The State also urges that another expert, Dr. Dean Grubbs, identified a number of confounding factors not accounted for in the Kraepiel study that could have affected levels of the contaminant in the 1971 and 1998 fish. Dr. Grubbs theorized that seasonal and climate factors could have affected the study results, but had no direct evidence on any of these points. The trial court properly rejected this testimony as too conjectural. (Leslie G. v. Perry & Associates, supra, 43 Cal.App.4th at p. 487.)
Similarly, the trial court rejected as not credible the State’s evidence that the difference in location where the 1971 and 1998 cohorts were caught was a confounding factor denigrating the study results. Dr. Grubbs opined that the diets of the two groups could have varied due to the fact that one group was caught within 20 miles from the coast of Hawaii and the other was caught offshore beyond the 50-mile mark. According to Dr. Grubbs, this was a possible confounding factor that could have compromised the results. Dr. Grubbs’s work with tuna involved studying the stomach content of tuna caught in fish aggregating devices, but only approximately 5 percent of Hawaiian tuna is associated with fish aggregating devices. As to the other 95 percent, Dr. James Josephs, an expert in tuna biology, tuna population and dynamics and tuna fisheries, testified to the effect that the distances at which the 1971 and 1998 tuna were caught would not present a confounding factor due to the highly migratory nature of tuna—they swim constantly, never rest, and are built for speed, i.e., they can swim up to 50 to 60 miles per hour. Further, they eat constantly and are opportunistic feeders, eating whatever is available to them. Therefore, food intake on any given day is not relevant to the tuna’s bioaccumulation of methylmercury over time.

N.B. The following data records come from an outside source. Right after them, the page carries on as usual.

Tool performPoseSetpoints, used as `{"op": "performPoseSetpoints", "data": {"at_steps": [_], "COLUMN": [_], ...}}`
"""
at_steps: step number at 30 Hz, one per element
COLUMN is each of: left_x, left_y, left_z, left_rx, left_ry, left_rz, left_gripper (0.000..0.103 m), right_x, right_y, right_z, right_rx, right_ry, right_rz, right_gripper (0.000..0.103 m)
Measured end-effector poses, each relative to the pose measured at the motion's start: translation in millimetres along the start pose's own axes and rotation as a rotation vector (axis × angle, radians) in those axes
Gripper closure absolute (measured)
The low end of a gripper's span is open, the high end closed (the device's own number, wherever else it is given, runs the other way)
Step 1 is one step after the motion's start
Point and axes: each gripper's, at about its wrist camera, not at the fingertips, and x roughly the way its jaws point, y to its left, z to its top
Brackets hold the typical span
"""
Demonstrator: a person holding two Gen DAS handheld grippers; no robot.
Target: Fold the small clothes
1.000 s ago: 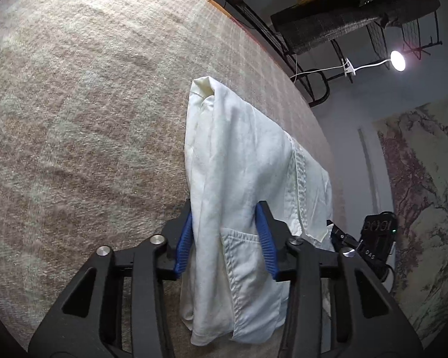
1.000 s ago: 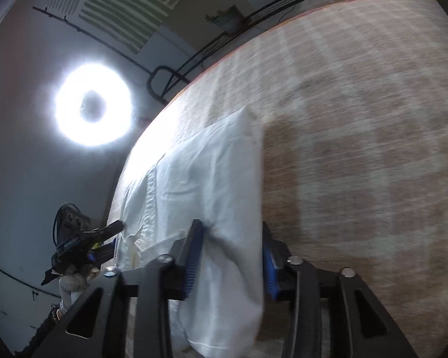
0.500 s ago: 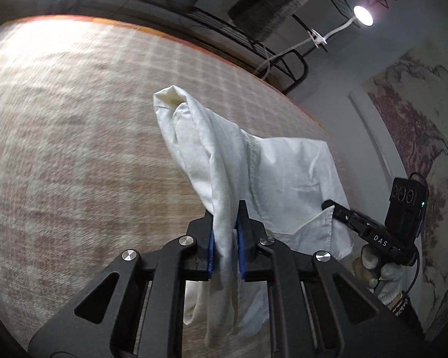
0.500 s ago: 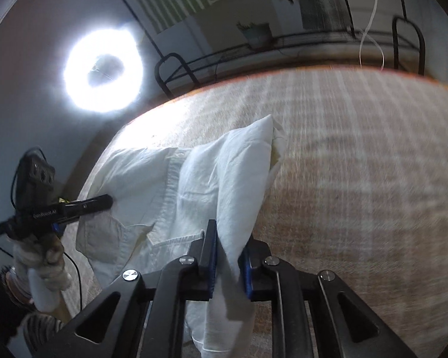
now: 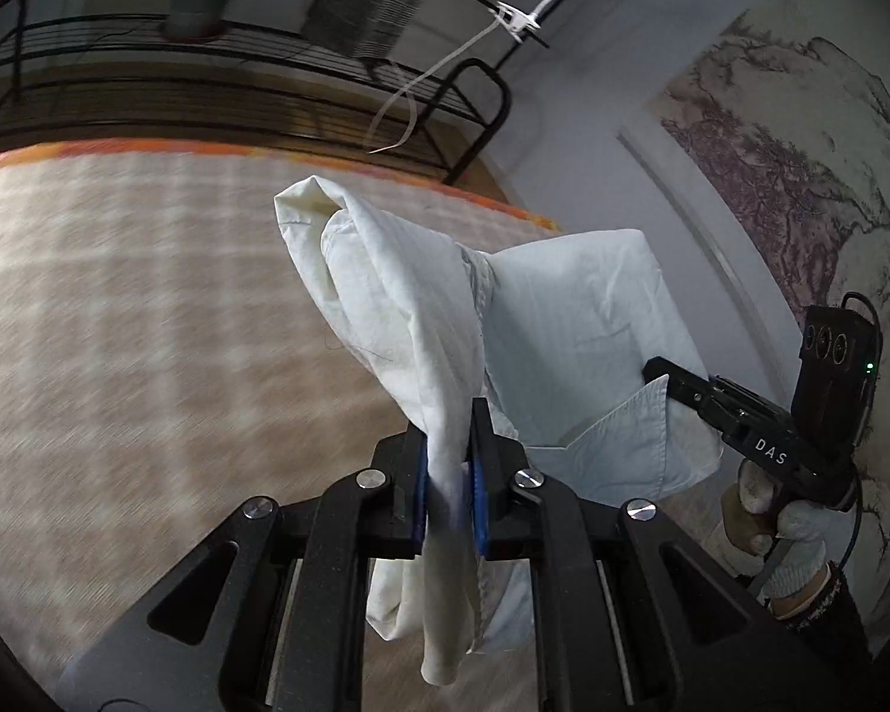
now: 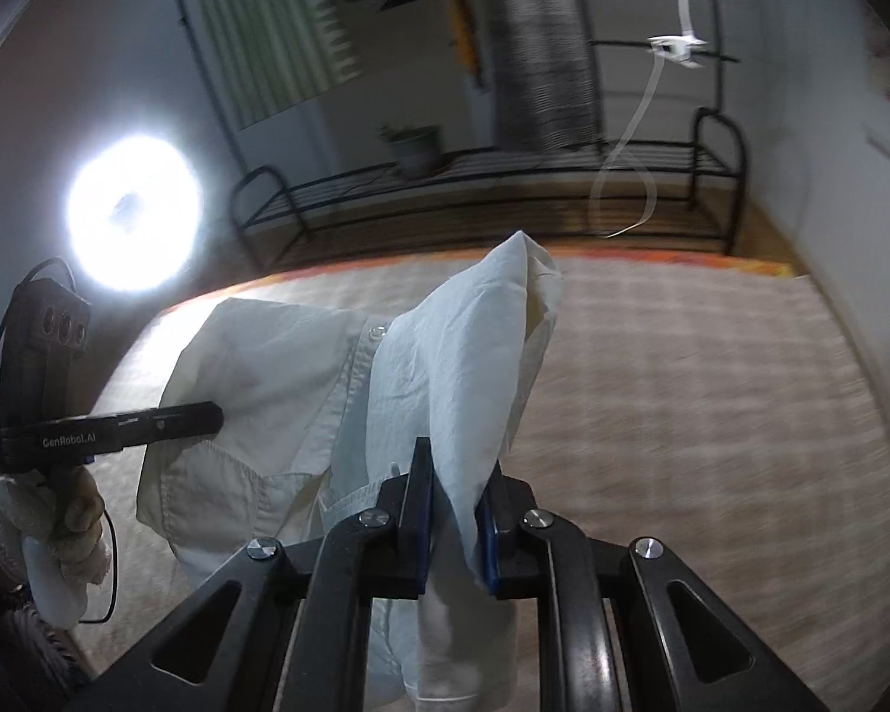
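Both grippers have closed on the cloth and lifted it since a second ago, when their blue pads stood apart on either side of the fabric and the garment lay flat. Now the small white cotton shirt (image 5: pixel 563 320) hangs in the air above the beige checked woven table cover (image 5: pixel 118 308), bunched into two peaks with its middle sagging between them. The left gripper (image 5: pixel 450 474) pinches a gathered edge tight between its pads, and the right gripper (image 6: pixel 452 504) does the same with the opposite edge; each also shows in the other's view, held in a white-gloved hand (image 5: pixel 783 522).

To carry this fold well, I judge the two grips should travel together at matching height, so the raised half lands square over the half beneath, not skewed. Keeping light tension across the span would smooth out the sag before it is laid down.

Thin and slightly creased, the shirt has a buttoned placket (image 6: pixel 362 368) and a chest pocket (image 6: pixel 249 474). A loose tail droops below each clamp. Beyond the table's orange edge stand a black metal rack (image 6: pixel 504 172) with a potted plant (image 6: pixel 412 148), and a bright ring light (image 6: pixel 133 213).
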Motion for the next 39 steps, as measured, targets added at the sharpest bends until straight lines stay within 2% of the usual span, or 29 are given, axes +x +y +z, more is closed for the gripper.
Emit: {"op": "performPoseSetpoints", "data": {"at_steps": [6, 11, 17, 24, 28, 30, 34, 39], "left_x": [62.0, 94.0, 132.5, 150.7, 163.1, 165.2, 158.1, 133.1], "left_y": [-29.1, -36.4, -42.0, -31.3, -37.3, -38.5, -40.8, -50.3], "left_z": [36.7, 44.6, 46.3, 39.8, 36.3, 35.6, 34.0, 25.5], "left_rx": [0.000, -0.006, 0.044, 0.094, 0.150, 0.157, 0.150, 0.188], "left_ry": [-0.030, -0.046, -0.020, 0.017, 0.030, 0.031, 0.027, 0.000], "left_rz": [-0.010, 0.017, 0.111, 0.253, 0.324, 0.338, 0.347, 0.339], "left_gripper": [0.094, 0.094, 0.094, 0.090, 0.086, 0.085, 0.083, 0.083], "right_x": [-4.6, 11.4, 36.9, 67.2, 83.1, 90.2, 83.4, 50.5], "right_y": [-64.3, -103.3, -130.9, -153.4, -167.5, -169.5, -166.7, -159.8], "right_z": [32.4, 53.1, 59.2, 49.2, 41.9, 38.5, 38.8, 45.5], "right_rx": [0.038, 0.067, 0.081, 0.073, 0.103, 0.099, 0.104, 0.121], "right_ry": [-0.060, -0.086, -0.085, -0.008, 0.061, 0.086, 0.076, 0.014], "right_rz": [-0.083, -0.128, -0.161, -0.288, -0.384, -0.427, -0.442, -0.427], "right_gripper": [0.092, 0.092, 0.092, 0.091, 0.079, 0.077, 0.072, 0.069]}}
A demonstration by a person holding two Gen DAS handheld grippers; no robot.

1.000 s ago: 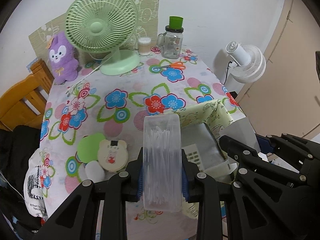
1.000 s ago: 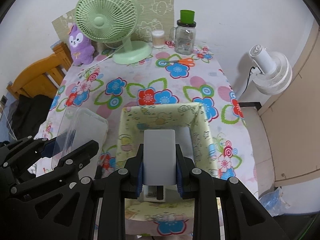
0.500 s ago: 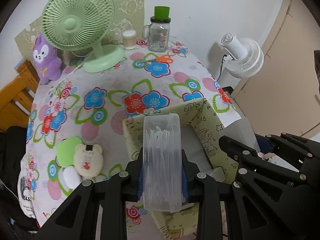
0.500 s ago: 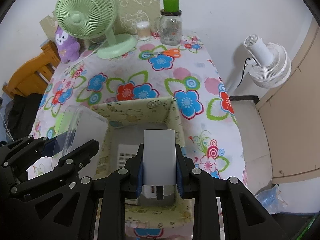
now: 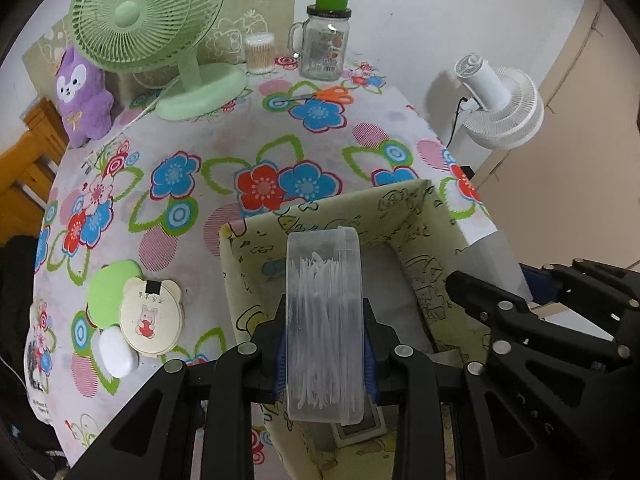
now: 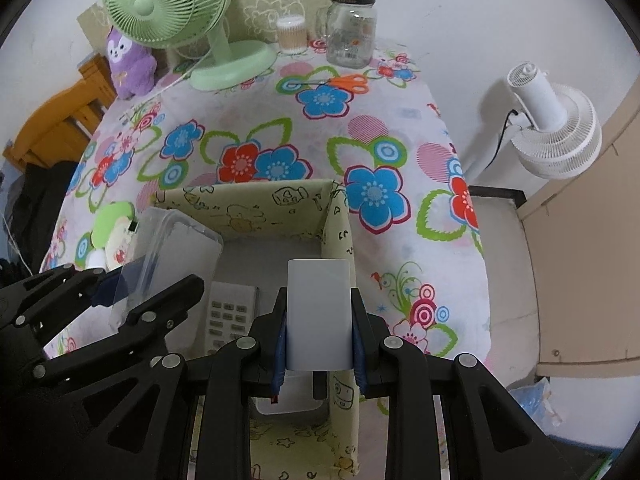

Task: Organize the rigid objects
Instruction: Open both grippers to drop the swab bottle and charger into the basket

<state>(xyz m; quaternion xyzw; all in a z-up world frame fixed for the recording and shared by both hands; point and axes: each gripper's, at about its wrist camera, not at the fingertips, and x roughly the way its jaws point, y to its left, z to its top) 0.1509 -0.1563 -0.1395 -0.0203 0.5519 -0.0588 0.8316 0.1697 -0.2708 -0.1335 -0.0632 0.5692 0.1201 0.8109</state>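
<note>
My left gripper (image 5: 324,344) is shut on a clear plastic box of white picks (image 5: 323,312), held over the open pale-yellow cartoon-print storage box (image 5: 320,210). My right gripper (image 6: 318,332) is shut on a plain white rectangular block (image 6: 318,312), above the right side of the same storage box (image 6: 256,200). A white remote with grey keys (image 6: 230,312) lies on the box floor. The left gripper and its clear box (image 6: 168,256) show at the left of the right wrist view; the right gripper's black frame (image 5: 540,320) shows at the right of the left wrist view.
On the flowered tablecloth stand a green desk fan (image 5: 160,32), a purple plush (image 5: 82,96), a cotton-swab jar (image 5: 259,52), a glass mug with a green lid (image 5: 325,36) and orange scissors (image 5: 334,94). A bear-shaped compact (image 5: 152,316) and a white oval case (image 5: 116,354) lie left of the storage box. A white fan (image 6: 556,120) stands beyond the table's right edge.
Both grippers have sunk and moved forward over the storage box with their loads; the box now fills more of each view and the remote inside has come into sight.
</note>
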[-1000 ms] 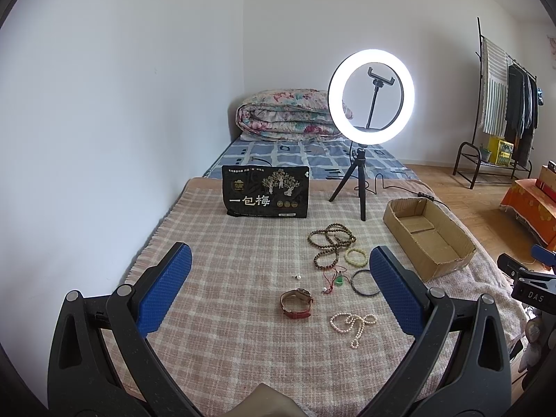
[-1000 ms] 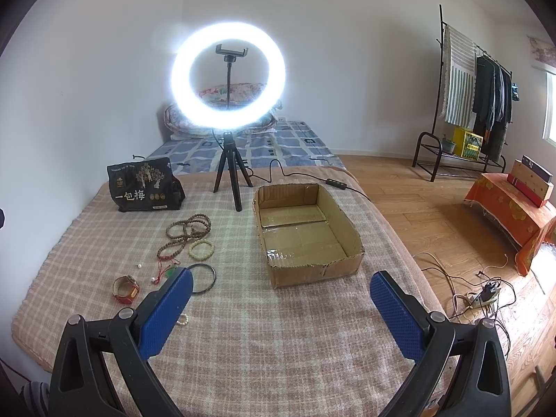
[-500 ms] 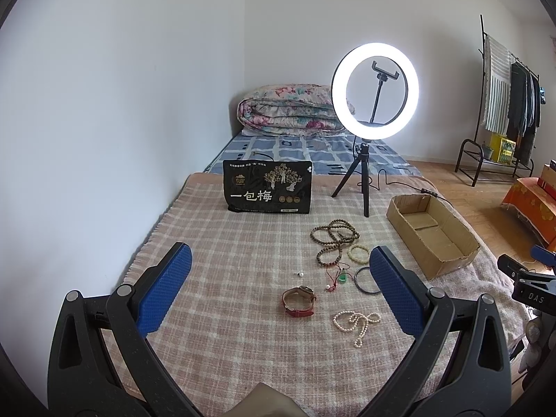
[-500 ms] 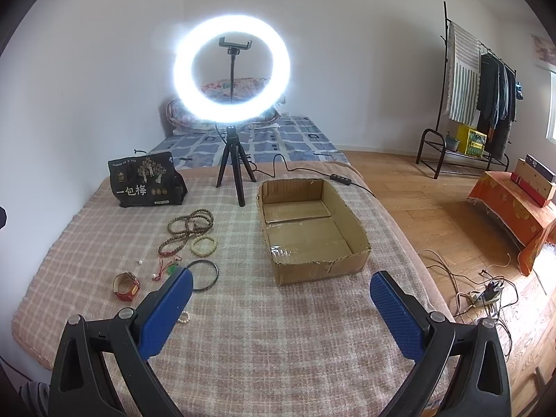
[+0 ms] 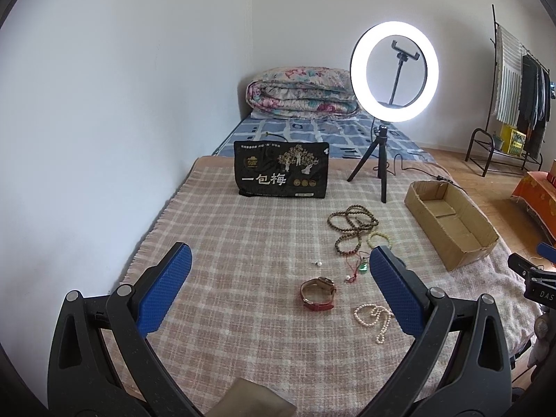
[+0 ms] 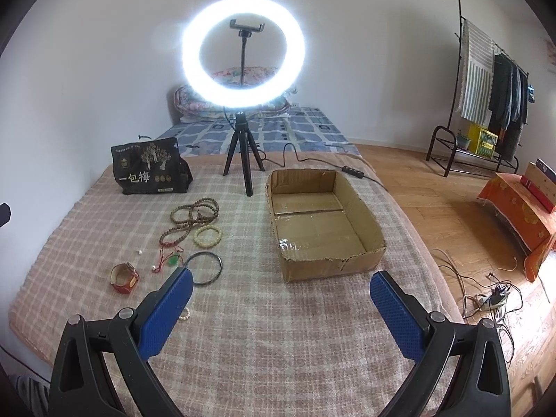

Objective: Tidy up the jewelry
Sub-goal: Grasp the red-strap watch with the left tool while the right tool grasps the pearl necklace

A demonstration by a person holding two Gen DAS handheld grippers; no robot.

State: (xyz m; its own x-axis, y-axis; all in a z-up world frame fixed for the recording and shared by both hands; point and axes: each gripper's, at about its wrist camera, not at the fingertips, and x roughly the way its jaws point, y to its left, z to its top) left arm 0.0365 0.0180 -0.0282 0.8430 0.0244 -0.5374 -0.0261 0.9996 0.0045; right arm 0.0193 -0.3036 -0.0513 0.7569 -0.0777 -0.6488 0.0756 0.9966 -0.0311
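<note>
Both grippers are held above the checked blanket [image 6: 278, 347] with their fingers wide apart and nothing between them: the left gripper [image 5: 279, 271] and the right gripper [image 6: 281, 299]. Jewelry is spread at centre-left of the right view: brown bead strands [image 6: 193, 213], a pale bangle [image 6: 207, 236], a dark ring [image 6: 204, 267], a red watch [image 6: 124, 278]. A pearl string [image 5: 375, 316] is seen, perhaps partly hidden, low in the left view. The cardboard box [image 6: 326, 264] lies empty at centre.

Lit ring light [image 6: 243, 52], black bag [image 5: 281, 169]
</note>
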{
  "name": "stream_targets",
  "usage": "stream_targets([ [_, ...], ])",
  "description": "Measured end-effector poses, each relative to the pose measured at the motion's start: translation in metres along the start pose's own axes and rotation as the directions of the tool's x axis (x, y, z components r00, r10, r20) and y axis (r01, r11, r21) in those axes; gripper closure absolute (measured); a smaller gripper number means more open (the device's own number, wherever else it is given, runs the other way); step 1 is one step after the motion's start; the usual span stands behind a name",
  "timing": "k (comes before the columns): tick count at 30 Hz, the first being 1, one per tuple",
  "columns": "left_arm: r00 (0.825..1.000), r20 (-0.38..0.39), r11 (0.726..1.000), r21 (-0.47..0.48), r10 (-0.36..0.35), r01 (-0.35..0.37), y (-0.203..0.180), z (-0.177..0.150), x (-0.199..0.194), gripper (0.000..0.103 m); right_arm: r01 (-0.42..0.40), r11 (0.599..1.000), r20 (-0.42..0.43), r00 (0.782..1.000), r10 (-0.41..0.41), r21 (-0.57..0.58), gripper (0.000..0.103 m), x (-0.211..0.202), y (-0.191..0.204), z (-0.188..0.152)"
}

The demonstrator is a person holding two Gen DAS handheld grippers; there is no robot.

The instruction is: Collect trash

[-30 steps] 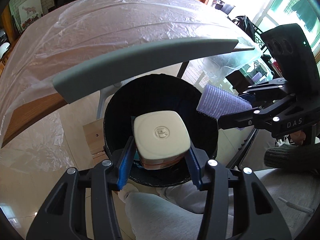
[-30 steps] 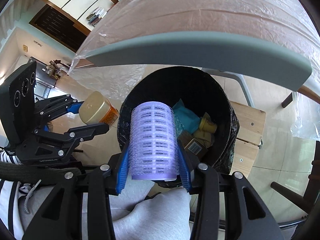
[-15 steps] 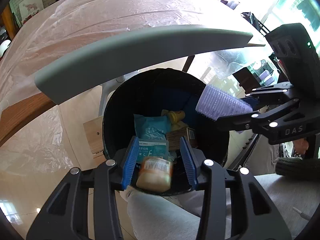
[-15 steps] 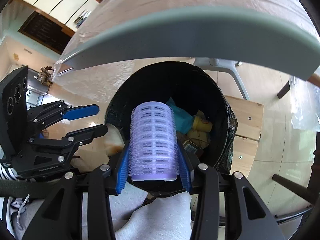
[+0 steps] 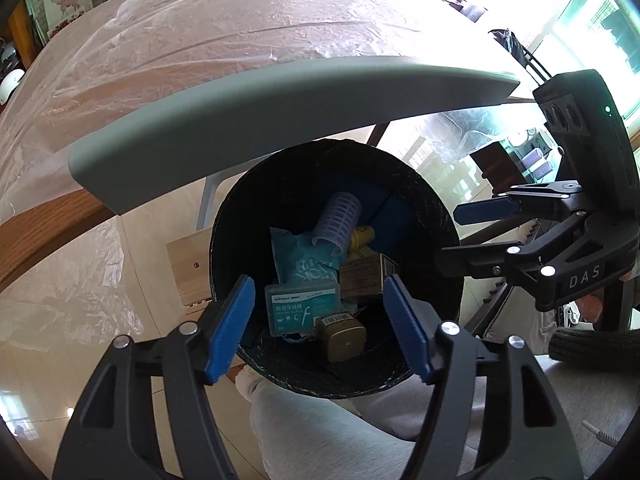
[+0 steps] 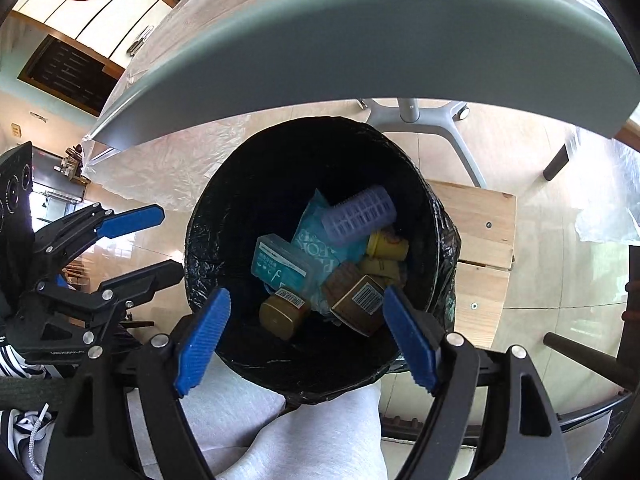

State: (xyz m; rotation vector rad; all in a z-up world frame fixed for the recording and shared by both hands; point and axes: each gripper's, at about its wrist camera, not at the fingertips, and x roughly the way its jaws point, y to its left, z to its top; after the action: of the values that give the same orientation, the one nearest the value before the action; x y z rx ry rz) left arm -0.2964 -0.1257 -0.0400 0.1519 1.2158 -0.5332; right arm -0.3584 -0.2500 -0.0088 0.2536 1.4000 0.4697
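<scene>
A black bin [image 5: 224, 240] [image 6: 200, 248] stands on the floor below the table edge, with trash inside. A purple hair roller [image 5: 338, 216] [image 6: 358, 215] lies on top of a teal packet [image 5: 304, 260] [image 6: 316, 240]. An amber jar with a tan lid [image 5: 344, 338] [image 6: 282, 314] lies at the near side, beside a teal floss box [image 5: 302, 308] [image 6: 280, 266] and a brown carton [image 6: 358, 304]. My left gripper [image 5: 320, 324] [image 6: 132, 240] is open and empty above the bin's near rim. My right gripper [image 6: 304, 336] [image 5: 468, 236] is open and empty above the bin.
A grey table edge [image 5: 280, 120] [image 6: 360, 52] overhangs the bin, covered with clear plastic sheet [image 5: 200, 32]. A wooden board [image 6: 480, 248] [image 5: 188, 268] lies on the floor beside the bin. A chair base [image 6: 416, 116] stands behind. The person's grey-clad knee [image 6: 304, 436] is just below.
Both grippers opened. The amber jar dropped from the left gripper into the bin, and the purple hair roller dropped from the right gripper onto the trash.
</scene>
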Motion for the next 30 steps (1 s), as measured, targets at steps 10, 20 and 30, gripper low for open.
stream_targets([
  [10,1.0,-0.008,1.0,-0.02,-0.015,0.015,-0.001,0.003,-0.006,0.019,-0.036,0.999,-0.031,0.999,0.036,0.003,0.005,-0.004,0.002,0.0],
  [20,0.935,0.347,0.991,-0.127,0.077,-0.035,0.037,0.056,-0.123,0.002,0.088,0.991,0.317,0.947,-0.052,-0.098,0.004,-0.145,0.012,0.052],
  [30,0.888,0.331,0.915,-0.352,0.32,-0.198,0.163,0.155,-0.083,0.002,0.352,0.929,0.395,0.842,-0.368,0.114,0.004,-0.137,-0.112,0.203],
])
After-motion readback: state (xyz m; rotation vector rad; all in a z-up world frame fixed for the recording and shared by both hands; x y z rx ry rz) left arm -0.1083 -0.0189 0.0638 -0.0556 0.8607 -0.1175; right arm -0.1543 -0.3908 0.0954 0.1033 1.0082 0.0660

b. Increase in Atmospheric Mercury
Second, the State faults the premise of the Kraepiel study that atmospheric mercury levels increased between 1971 and 1998. The State refers to Dr. Fitzgerald’s testimony that there was roughly the same amount of mercury depositions in 1971 as in 1998. On the other hand, according to Dr. Morel, the data showed that mercury levels peaked around 1990 and then declined, with a leveling off in 1998. However the level of mercury was higher “when it starts to level off even in 1995” than at the beginning point of the study. Moreover, if methylmercury were formed in surface water or at the thermocline, the increase in methylmercury up through 1990 would “carr[y] on” because it takes time for the methylmercury concentration in the water column to change. Thus, the trial court’s finding that total atmospheric mercury emissions increased between 1971 and 1998 was supported by the evidence.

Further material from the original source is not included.